- Fed rate hike expected, with focus on outlook, balance sheet
- Major currency pairs treading water ahead of meeting
- New Zealand dollar slips after current account data
- Dollar nurses losses against Canadian dollar
The dollar eased on Wednesday with investors looking past an expected U.S. rate hike later in the day for clues on Federal Reserve policy for the rest of the year.
The dollar index, which tracks the greenback against a basket of six major rivals, edged down 0.1 percent to 96.930 .
Against the yen, the dollar inched 0.1 percent lower to 109.98, while the euro added 0.1 percent to $1.1217 .
The Fed is scheduled to announce its monetary policy decision at 2 p.m.
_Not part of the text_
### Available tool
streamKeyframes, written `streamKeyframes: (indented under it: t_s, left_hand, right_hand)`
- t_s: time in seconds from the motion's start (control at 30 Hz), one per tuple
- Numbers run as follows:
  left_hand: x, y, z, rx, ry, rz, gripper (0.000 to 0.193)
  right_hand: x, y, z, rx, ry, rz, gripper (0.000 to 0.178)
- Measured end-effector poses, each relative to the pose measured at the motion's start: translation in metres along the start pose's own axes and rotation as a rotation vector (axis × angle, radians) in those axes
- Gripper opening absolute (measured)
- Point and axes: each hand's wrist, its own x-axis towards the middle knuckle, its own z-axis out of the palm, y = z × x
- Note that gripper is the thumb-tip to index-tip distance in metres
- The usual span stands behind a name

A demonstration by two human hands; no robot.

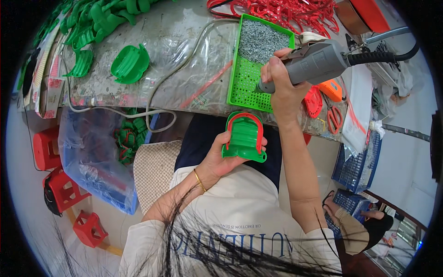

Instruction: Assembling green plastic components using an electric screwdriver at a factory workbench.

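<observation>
A worker at a cluttered bench (161,94) grips a ridged green plastic shell (244,137) low in front of the body with the left hand (218,154), while the right hand (284,87) is wrapped around a grey power tool (316,64) whose dark tip hangs over a lime-green tray (249,85). The shell appears partly assembled: a smooth red strip (259,134) arches along its curved rim, though whether it is fastened cannot be told. Two bare green shells (130,63) and a tangled green heap (101,21) on the bench suggest plenty remains; red-and-green pieces (131,138) in a film-lined blue bin (92,161) look further along. Small silvery metal fasteners (260,39) fill the tray's far end, its near floor perforated, beside glossy, ribbon-like red straps (281,14).
</observation>
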Motion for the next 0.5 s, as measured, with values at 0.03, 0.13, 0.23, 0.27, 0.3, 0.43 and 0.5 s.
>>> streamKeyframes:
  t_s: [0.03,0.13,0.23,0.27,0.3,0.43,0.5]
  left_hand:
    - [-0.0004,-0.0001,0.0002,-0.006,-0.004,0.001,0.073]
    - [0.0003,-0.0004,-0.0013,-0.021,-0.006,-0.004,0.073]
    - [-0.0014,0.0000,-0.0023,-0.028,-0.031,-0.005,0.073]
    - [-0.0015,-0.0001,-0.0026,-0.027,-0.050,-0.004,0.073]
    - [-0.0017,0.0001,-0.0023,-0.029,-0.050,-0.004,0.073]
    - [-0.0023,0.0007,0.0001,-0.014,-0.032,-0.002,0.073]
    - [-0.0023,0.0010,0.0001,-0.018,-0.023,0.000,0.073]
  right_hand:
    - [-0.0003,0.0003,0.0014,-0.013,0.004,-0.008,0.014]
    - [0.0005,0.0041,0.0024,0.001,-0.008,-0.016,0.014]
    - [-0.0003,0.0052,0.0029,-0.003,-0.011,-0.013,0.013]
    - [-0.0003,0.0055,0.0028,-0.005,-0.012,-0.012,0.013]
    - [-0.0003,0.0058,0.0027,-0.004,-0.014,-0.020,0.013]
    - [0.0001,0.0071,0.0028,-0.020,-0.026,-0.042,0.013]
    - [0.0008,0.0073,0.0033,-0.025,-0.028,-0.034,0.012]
Eastern time (1800 GMT) on Wednesday at the end of a two-day policy meeting, followed by a press conference by U.S. Federal Reserve Chair Janet Yellen.
The Fed may also provide more clues on how it plans to reduce its holdings of more than $4 trillion in Treasuries and mortgage-backed securities.
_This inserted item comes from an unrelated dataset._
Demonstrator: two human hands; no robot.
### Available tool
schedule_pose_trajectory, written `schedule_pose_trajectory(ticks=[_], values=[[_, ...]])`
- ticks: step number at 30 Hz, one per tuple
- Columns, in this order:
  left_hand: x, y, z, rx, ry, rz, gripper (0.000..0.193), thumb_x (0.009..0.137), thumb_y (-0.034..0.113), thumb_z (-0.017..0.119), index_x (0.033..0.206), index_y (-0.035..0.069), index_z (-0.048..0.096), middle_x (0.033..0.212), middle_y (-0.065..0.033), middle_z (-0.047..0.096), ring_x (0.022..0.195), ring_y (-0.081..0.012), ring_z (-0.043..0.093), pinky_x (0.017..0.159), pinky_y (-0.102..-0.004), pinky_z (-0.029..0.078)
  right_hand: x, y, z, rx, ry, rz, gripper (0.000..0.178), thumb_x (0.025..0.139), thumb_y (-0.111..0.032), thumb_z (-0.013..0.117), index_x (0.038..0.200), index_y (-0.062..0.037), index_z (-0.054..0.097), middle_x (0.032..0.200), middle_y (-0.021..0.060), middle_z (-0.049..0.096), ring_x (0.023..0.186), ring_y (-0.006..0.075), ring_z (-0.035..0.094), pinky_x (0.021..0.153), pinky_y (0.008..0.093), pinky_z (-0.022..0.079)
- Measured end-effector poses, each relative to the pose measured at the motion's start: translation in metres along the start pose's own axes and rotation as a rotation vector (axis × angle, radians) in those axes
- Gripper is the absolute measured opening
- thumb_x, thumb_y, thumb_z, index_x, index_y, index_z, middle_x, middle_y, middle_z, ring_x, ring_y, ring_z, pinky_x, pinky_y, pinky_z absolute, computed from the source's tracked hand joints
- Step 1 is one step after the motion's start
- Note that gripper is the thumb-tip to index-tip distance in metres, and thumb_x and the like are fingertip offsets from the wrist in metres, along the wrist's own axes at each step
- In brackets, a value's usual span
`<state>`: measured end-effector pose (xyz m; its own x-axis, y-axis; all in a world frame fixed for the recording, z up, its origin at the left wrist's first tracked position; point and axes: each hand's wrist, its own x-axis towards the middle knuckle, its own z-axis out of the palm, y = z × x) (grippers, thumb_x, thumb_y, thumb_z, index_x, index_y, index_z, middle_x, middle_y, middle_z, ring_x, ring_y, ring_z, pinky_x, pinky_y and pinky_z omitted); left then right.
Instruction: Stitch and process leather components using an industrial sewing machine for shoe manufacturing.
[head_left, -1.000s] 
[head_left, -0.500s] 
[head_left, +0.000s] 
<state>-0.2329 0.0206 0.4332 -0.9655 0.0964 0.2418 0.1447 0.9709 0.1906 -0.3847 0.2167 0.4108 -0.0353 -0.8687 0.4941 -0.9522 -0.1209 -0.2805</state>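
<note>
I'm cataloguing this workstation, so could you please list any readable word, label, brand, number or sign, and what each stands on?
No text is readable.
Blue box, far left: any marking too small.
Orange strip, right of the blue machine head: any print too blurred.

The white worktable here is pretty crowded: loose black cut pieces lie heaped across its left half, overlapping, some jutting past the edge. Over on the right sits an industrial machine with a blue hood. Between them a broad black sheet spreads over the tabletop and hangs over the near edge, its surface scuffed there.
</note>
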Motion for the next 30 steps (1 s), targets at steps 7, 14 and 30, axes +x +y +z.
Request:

Economists polled by Reuters overwhelmingly see the U.S. central bank hiking its benchmark rate to a target range of 1.00 to 1.25 percent this week, though expectations for further rate increases are fading.
What emerges from the Fed meeting “is certainly going to chart the course for a lot, including the strength of the dollar,” said Bill Northey, chief investment officer at the private client group of U.S. Bank in Helena, Montana, who spoke from Minneapolis.
“There is some risk that we could see a more dovish outlook,” he said.
Fed funds futures on Tuesday suggested traders saw about a 29 percent chance of rates rising to 1.25-1.50 percent at the Fed’s Sept. 19-20 meeting, and a 57 percent chance of such a move at its Dec. 12-13 meeting
“What investors want to know most is the pace of rate hikes going forward,” said Ayako Sera, senior market economist at Sumitomo Mitsui Trust in Tokyo.
“With many market participants worried about a dovish outlook, a surprisingly hawkish one could catch some investors off guard,” she said. “The U.S. economy isn’t doing so badly, so anything is possible.”
Traders and analysts appear divided over whether China’s central bank will once again follow the Fed and raise its short-term rates, as it did in March.
Depreciation pressure on the yuan has abated, for now, after authorities engineered sharp gains in May and changed the calculation for the daily midpoint to flush out short sellers.The Bank of Japan, which is also meeting this week, is expected to keep its monetary policy unchanged.
The New Zealand dollar slipped 0.1 percent to $0.7215 after touching a low of $0.7197, moving away from the previous session’s nearly four-month high of $0.7228.
New Zealand’s current account deficit as a proportion of gross domestic product widened in the March quarter to its most in a year, data out on Wednesday showed.
The dollar resumed its drop against its Canadian counterpart after skidding to its lowest levels since late February in the wake of hawkish comments from Bank of Canada Governor Stephen Poloz, who signaled that the BOC could raise interest rates sooner than previously thought.